Si, come si legge, bestiame e altri prodotti venivano requisiti, altrimenti quei giovani lassù in montagna sarebbero morti di fame poiché non avevano nelle retroguardie una struttura militare con tanto di reparto sussistenza. Ma penso che dallo sfamarsi allo speculare alle spalle della povera gente ci sia una bella differenza!.
Avvenuta la Liberazione i Partigiani, dopo aver sfidato fame, freddo e pallottole, sono tornati alle loro fabbriche o alle loro campagne senza aver guadagnato nulla dalla guerra se non un po’ di gloria attribuitagli da chi ha saputo distinguere i furfanti dai Partigiani.
Mi si dirà: “è una bella storia ma la realtà…”. La realtà è quella esposta e se ognuno di noi, non proprio giovanissimi, ripensa alle persone conosciute che abbiano avuto a che fare con la Resistenza, sono certo che dalla propria memoria si concretizzerà il ricordo di un Partigiano vero; uno di quelli che, lassù in montagna, sognava Amore e Patria scrivendo poesie dettate dal cuore non già derubando con fredda lucidità.

L’Uomo non può chiudersi nel proprio piccolo mondo trincerandosi dietro pretesti alquanto utilitaristici, i suoi figli ne usciranno e troveranno ciò che egli gli ha lasciato. In una lettera di Ethel Rosenberg inviata dal carcere al marito Julius, anch’egli in carcere, si legge: “Non dobbiamo fare della preghiera rivolta all’Essere Onnipotente un pretesto per sfuggire alle nostre responsabilità verso gli altri uomini nella lotta quotidiana per la giustizia sociale. Ebrei e gentili, bianchi e neri, tutti debbono combattere questa lotta, uniti con fermezza!(3).

Non solo la preghiera, aggiungerei, ma qualsiasi banale pretesto è biasimevole. Ogni persona può, a seconda della proprie capacità, affrontare le sue responsabilità verso gli altri uomini, senza nascondersi dietro a un dito, per non trovarsi a dire un giorno “…mi accorgo che ho vissuto un solo lungo isolamento, una futile vacanza, come un ragazzo che giocando a nascondersi entra dentro un cespuglio e ci sta bene, guarda il cielo da sotto le foglie, e si dimentica di uscire mai più.” (4).

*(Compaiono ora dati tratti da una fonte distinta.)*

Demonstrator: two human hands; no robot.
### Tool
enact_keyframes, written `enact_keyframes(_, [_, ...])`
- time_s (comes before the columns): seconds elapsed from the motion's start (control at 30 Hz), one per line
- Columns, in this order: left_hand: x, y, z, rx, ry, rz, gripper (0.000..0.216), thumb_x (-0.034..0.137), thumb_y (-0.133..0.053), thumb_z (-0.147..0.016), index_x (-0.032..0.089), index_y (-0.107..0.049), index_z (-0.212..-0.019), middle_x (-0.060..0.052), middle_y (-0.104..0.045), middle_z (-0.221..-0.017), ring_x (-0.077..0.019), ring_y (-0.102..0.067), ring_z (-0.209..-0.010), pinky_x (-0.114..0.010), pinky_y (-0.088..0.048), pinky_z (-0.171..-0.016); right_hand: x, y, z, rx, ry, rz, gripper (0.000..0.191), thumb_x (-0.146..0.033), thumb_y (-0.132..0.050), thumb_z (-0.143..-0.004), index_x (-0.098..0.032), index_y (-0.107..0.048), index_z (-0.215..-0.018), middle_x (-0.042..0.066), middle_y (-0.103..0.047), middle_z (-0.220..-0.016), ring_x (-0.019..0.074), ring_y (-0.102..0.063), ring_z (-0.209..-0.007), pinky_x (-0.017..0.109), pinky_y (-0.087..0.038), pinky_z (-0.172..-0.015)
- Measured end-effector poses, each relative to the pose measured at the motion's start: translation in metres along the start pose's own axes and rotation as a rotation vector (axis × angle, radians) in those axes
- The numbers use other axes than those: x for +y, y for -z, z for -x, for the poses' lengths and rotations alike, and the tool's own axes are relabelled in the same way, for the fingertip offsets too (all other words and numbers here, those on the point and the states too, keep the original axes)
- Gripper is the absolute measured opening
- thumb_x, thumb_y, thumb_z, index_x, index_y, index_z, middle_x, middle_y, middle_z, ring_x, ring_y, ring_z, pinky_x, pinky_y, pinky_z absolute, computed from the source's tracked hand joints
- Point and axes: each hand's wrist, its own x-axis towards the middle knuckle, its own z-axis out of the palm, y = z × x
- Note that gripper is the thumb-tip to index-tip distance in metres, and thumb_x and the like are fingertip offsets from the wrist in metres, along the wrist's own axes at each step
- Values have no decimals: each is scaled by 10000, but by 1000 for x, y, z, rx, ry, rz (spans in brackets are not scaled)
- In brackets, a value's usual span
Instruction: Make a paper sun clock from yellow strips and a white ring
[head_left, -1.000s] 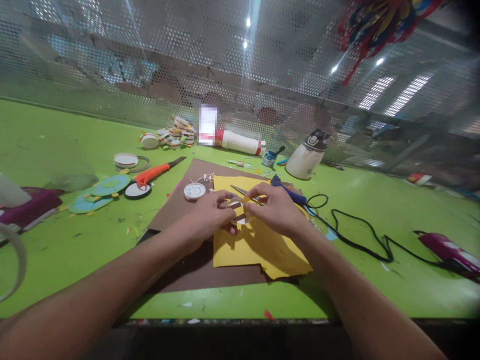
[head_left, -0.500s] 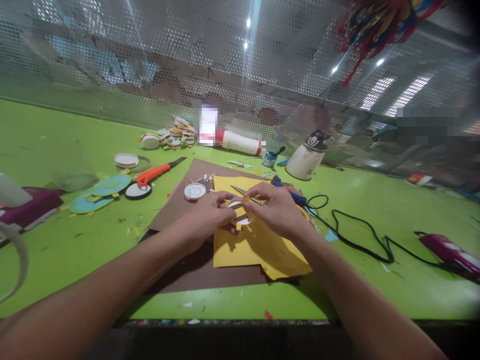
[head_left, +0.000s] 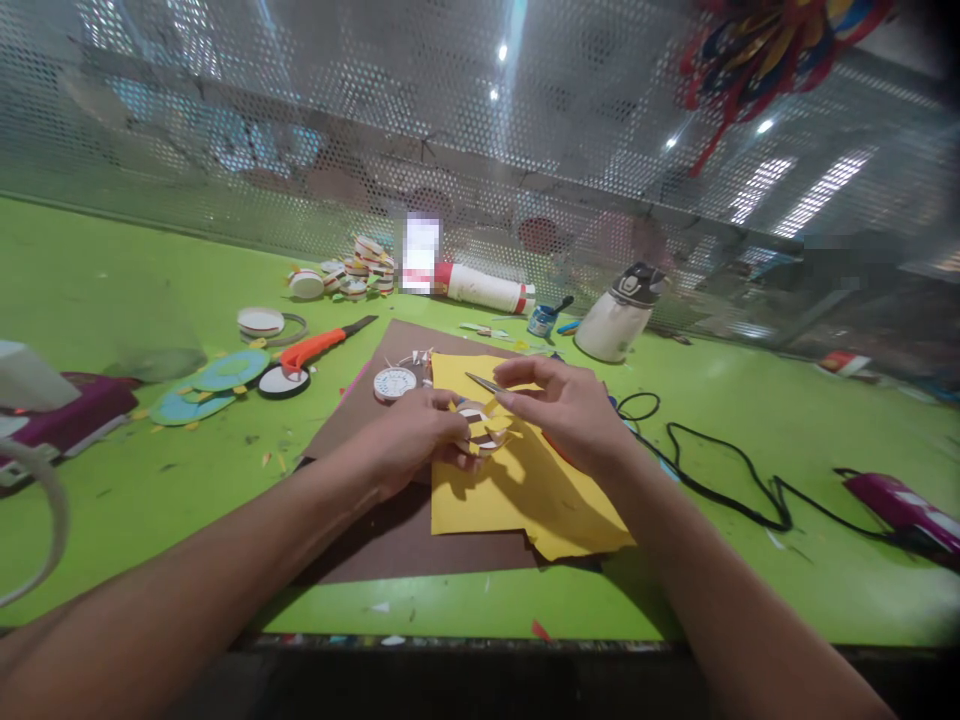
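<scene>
My left hand [head_left: 420, 432] is closed in a pinch on a small curled paper ring [head_left: 484, 425], white and brown with a yellow strip on it. It holds the ring just over a yellow paper sheet [head_left: 517, 495] that lies on a brown card [head_left: 390, 545]. My right hand [head_left: 570, 408] hovers right beside the ring with thumb and fingers apart and nothing visibly in it. The tip of a pair of scissors [head_left: 482, 382] shows just beyond its fingertips.
A white tape roll [head_left: 394, 382], an orange utility knife [head_left: 319, 345] and blue paper discs [head_left: 217, 372] lie to the left. Behind stand a glue bottle [head_left: 487, 287], a small pot [head_left: 538, 318] and a white jug [head_left: 619, 322]. A black cable [head_left: 720, 482] runs right to a magenta tool [head_left: 900, 505].
My right hand has let go of the paper ring, opened and drawn slightly back to the right. My left hand still pinches the ring in about the same place.
</scene>
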Motion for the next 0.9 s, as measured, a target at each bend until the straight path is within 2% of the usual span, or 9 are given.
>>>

Ecco, i Partigiani, quelli veri, hanno fatto ciò che Ethel Rosenberg ha scritto al marito poco prima che entrambi venissero ingiustamente uccisi sulla sedia elettrica.

(1) E. A. Poe – “Eureka”.
(2) M. Argenton, P. Piacenti – “L’Italia dal fascismo alla Costituzione repubblicana”
(3) E. e J. Rosenberg – “Lettere dalla casa della morte” – Lettera del 30 settembre 1951.
(4) C. Pavese – “La casa in collina” – Cap. XXIII.
(5) F. Leone – “Le brigate Garibaldi nel movimento partigiano in Italia” – Pag. 28.